Extracted data entries:

------------------------------------------------

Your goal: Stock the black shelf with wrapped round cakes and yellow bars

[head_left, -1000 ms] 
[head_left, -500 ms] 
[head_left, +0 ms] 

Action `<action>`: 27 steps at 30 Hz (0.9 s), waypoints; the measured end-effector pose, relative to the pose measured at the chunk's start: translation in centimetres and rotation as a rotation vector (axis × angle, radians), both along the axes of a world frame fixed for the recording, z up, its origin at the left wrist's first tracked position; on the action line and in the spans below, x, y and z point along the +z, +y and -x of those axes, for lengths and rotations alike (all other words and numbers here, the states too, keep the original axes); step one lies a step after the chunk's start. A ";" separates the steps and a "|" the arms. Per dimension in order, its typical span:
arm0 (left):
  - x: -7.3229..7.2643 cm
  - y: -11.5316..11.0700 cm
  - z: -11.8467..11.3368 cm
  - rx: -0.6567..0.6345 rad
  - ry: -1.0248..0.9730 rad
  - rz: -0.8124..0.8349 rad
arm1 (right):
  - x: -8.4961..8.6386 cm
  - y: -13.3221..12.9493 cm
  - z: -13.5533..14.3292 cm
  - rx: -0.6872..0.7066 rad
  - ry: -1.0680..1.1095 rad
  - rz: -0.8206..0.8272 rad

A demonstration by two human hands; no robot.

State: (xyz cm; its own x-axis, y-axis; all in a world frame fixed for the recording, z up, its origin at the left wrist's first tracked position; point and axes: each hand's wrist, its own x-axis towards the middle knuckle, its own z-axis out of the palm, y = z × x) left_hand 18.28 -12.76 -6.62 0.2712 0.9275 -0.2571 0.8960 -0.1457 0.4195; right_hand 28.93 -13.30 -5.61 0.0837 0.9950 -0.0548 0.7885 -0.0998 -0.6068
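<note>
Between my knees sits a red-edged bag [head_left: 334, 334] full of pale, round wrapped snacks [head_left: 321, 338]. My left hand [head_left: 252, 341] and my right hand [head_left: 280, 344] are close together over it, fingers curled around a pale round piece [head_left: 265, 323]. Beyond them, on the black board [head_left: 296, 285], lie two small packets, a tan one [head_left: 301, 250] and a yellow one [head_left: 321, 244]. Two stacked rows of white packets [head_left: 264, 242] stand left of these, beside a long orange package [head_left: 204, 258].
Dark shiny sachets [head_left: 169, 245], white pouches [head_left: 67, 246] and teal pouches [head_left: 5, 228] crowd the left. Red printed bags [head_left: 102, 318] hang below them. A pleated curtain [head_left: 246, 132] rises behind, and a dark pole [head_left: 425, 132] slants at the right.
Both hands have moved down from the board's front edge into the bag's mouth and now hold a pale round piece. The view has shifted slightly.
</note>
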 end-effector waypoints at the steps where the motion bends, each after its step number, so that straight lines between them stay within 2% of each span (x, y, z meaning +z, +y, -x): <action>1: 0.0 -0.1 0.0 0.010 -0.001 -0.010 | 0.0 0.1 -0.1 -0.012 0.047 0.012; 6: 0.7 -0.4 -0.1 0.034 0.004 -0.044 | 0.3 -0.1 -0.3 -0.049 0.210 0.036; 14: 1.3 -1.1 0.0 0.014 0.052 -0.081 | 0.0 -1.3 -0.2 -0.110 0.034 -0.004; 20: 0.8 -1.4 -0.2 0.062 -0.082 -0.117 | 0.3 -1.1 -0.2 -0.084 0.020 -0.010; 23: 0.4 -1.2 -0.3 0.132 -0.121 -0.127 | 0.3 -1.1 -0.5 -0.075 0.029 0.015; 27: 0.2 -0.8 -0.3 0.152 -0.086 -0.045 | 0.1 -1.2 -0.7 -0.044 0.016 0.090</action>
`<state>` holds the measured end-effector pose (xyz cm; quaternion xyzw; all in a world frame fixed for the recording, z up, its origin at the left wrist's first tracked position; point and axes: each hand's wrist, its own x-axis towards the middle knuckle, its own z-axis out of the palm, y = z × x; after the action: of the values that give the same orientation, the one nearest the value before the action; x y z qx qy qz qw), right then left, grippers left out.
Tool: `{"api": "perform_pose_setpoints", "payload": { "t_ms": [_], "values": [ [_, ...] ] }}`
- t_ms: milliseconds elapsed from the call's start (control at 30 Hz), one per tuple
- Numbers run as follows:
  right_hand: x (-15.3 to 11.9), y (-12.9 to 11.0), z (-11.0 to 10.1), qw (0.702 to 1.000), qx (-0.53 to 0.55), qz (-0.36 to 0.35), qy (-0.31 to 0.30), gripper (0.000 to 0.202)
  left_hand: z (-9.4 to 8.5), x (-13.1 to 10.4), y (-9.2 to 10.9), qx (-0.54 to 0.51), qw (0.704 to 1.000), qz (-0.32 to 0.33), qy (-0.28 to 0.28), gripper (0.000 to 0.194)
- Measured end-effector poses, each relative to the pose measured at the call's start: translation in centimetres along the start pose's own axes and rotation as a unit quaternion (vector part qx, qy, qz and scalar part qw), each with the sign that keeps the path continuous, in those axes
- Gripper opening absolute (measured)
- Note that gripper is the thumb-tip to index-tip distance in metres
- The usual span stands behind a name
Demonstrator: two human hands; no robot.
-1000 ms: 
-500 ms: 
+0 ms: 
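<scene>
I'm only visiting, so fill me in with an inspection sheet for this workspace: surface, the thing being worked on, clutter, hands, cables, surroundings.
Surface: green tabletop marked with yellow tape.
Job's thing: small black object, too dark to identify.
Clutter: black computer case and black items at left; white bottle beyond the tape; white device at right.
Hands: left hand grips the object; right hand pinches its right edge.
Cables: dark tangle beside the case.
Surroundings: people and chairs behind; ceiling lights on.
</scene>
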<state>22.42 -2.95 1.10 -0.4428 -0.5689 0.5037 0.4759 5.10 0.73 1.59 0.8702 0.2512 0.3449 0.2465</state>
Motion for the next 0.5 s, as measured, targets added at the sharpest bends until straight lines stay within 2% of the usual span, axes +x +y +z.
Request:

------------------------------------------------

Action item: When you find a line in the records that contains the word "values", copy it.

Result of this task:
`<state>` holds the measured end-effector pose (xyz cm; quaternion xyzw; all in a world frame fixed for the recording, z up, its origin at the left wrist's first tracked position; point and axes: each hand's wrist, its own x-axis towards the middle knuckle, its own z-axis out of the palm, y = z × x; after the action: of the values that give the same orientation, the one nearest the value before the action; x y z qx qy qz qw), right then left, grippers left out.
Tool: `{"api": "perform_pose_setpoints", "payload": { "t_ms": [_], "values": [ [_, ...] ] }}`

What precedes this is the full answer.